▸ To do:
Up to and including the line with "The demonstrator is", write out the listing from its first line, minus the pictures.

------------

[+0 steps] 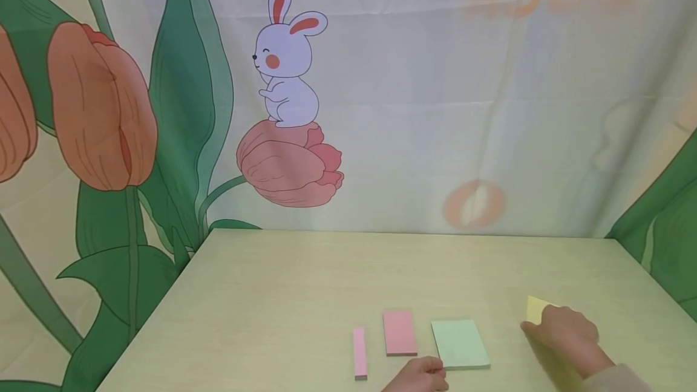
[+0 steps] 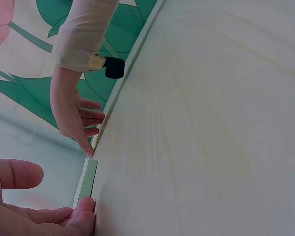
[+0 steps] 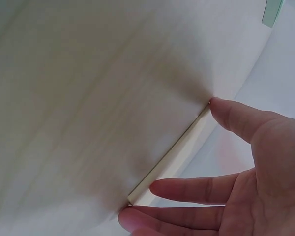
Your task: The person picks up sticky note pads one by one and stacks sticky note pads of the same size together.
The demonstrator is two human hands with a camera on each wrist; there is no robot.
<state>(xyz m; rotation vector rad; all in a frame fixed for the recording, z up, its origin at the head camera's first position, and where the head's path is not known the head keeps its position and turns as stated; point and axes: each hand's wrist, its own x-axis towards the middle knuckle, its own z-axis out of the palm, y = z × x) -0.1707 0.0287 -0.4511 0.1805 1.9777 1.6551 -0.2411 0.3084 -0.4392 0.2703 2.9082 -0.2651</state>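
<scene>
My right hand (image 1: 569,328) grips a yellow sticky note pad (image 1: 535,307) on the right part of the table. In the right wrist view the thumb is at one end of the yellow pad (image 3: 173,160) and fingers are at the other. My left hand (image 1: 416,375) is at the near left corner of a light green sticky note pad (image 1: 461,343). Its thumb stands apart from the loosely bent fingers (image 2: 81,216), which are beside the green pad; whether they touch it, I cannot tell. The palm covers most of the yellow pad in the head view.
Left of the green pad lie a pink rectangular sticky note pad (image 1: 400,333) and a narrow pink strip pad (image 1: 359,352). All sit on a pale wooden table (image 1: 272,295). Behind it hangs a cloth (image 1: 392,107) printed with tulips and a rabbit.
</scene>
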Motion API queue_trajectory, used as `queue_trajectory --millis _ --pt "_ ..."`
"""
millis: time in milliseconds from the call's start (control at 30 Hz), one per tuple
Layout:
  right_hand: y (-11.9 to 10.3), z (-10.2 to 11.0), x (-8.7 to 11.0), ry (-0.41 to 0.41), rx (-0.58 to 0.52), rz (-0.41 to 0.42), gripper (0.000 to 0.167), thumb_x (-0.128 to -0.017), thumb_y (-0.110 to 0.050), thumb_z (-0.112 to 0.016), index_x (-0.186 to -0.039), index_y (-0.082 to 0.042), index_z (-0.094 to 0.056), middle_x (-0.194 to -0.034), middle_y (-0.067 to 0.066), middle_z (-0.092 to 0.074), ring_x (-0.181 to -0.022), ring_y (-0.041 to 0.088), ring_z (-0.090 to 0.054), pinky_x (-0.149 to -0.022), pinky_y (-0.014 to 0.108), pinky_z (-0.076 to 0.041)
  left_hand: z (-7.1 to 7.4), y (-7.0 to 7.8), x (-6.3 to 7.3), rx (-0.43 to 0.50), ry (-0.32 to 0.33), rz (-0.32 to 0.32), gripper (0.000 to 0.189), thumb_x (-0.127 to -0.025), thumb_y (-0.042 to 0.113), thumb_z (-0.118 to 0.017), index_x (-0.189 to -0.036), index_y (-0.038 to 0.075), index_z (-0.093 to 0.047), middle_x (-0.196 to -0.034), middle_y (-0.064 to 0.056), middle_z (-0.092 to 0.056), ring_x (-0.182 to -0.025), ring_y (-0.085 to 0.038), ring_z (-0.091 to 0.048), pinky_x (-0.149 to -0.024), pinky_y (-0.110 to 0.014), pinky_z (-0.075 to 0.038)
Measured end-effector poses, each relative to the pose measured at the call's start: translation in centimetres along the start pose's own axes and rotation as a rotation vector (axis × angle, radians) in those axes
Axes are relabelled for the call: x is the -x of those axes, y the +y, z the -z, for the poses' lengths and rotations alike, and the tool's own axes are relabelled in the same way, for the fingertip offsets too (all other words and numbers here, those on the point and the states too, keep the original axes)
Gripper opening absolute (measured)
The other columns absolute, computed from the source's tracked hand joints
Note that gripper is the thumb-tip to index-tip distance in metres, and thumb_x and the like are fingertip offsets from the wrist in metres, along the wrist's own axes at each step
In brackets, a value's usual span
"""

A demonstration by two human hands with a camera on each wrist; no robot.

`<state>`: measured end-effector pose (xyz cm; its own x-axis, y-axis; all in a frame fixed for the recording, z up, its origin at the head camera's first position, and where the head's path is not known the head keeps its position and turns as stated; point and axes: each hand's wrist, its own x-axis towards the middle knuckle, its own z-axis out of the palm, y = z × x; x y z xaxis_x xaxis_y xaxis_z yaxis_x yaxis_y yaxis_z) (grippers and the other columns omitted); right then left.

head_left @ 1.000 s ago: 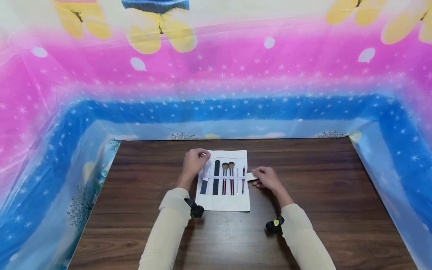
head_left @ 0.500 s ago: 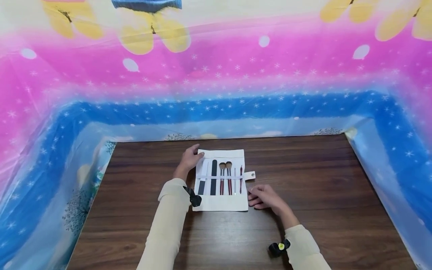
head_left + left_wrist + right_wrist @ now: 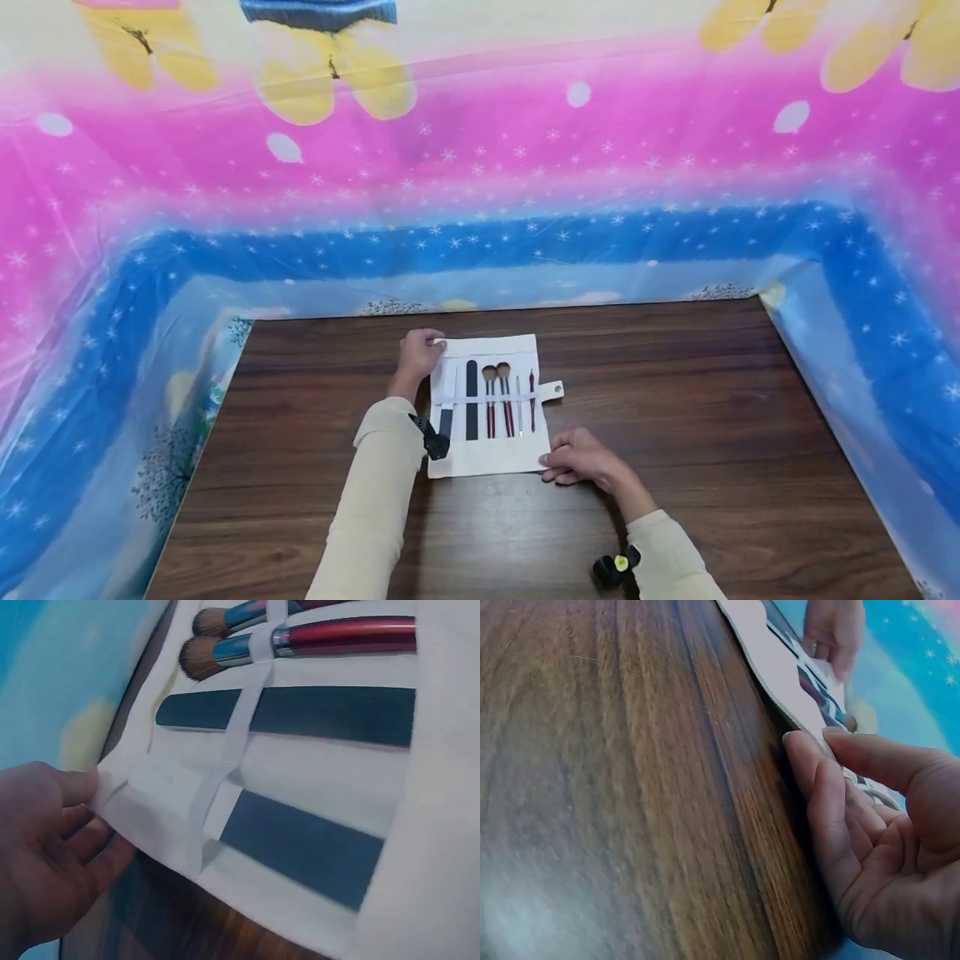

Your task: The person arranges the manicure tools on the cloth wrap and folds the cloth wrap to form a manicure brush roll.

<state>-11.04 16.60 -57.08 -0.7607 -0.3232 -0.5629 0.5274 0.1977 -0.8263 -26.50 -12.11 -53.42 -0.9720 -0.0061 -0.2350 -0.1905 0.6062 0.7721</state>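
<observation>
A white cloth tool roll lies unfolded, its near and far left edges lifted a little. An elastic band crosses two brushes with red handles, a long black file, a grey-and-white file and a thin dark-red tool. My left hand pinches the roll's far left corner, thumb on top and fingers beneath. At the near right corner, my right hand pinches the cloth between thumb and fingers. A snap tab sticks out on the right, untouched.
The dark wooden table extends around the roll on all sides. A printed pink and blue cloth hangs behind the table and along its sides. A black wrist camera sits at the right sleeve.
My right hand has let go of the snap tab, moved toward me and taken the near right corner. My left hand keeps to the far left corner, and the roll has turned slightly.
</observation>
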Motion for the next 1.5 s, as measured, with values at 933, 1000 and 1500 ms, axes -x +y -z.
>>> queue_trajectory --millis 933,1000,1500 --pt "-3.7 10.8 -3.8 0.505 0.116 0.117 0.029 -0.098 -0.008 -0.063 -0.12 0.012 -0.064 -0.086 0.004 -0.068 -0.069 0.002 -0.061 -0.065 0.018 -0.056 -0.6 -2.7 5.4 0.384 -0.285 0.298 0.034 -0.096 0.002 -0.064 -0.127 -0.011 -0.061 -0.076 0.0 -0.065 -0.061 -0.004 -0.062 -0.06 -0.017 -0.055" --pt "-4.1 11.5 -4.3 0.547 0.181 0.135 0.028 -0.099 -0.01 -0.062 -0.12 0.008 -0.067 -0.097 0.01 -0.071 -0.075 0.004 -0.063 -0.069 0.019 -0.056 -1.1 -2.5 6.1 0.411 -0.307 0.293 0.034 -0.095 0.001 -0.063 -0.126 -0.012 -0.06 -0.075 -0.001 -0.067 -0.061 -0.004 -0.064 -0.06 -0.017 -0.055" --pt "-5.9 12.6 -6.9 0.614 0.529 0.307 0.028 -0.104 -0.013 -0.055 -0.125 0.0 -0.07 -0.122 0.025 -0.069 -0.107 0.038 -0.066 -0.086 0.046 -0.054 -3.7 -2.2 9.8 0.366 -0.474 0.25 0.007 -0.094 0.005 -0.068 -0.091 -0.001 -0.065 -0.067 -0.001 -0.07 -0.059 -0.005 -0.068 -0.055 -0.017 -0.055"
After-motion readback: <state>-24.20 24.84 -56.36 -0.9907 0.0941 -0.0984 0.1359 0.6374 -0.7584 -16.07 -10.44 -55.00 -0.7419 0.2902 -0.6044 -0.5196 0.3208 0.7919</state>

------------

▸ Exercise output:
[+0 steps] 
[+0 steps] 
[+0 steps] 
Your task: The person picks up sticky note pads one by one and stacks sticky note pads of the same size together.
The demonstrator is two human hands with a camera on each wrist; there is no robot.

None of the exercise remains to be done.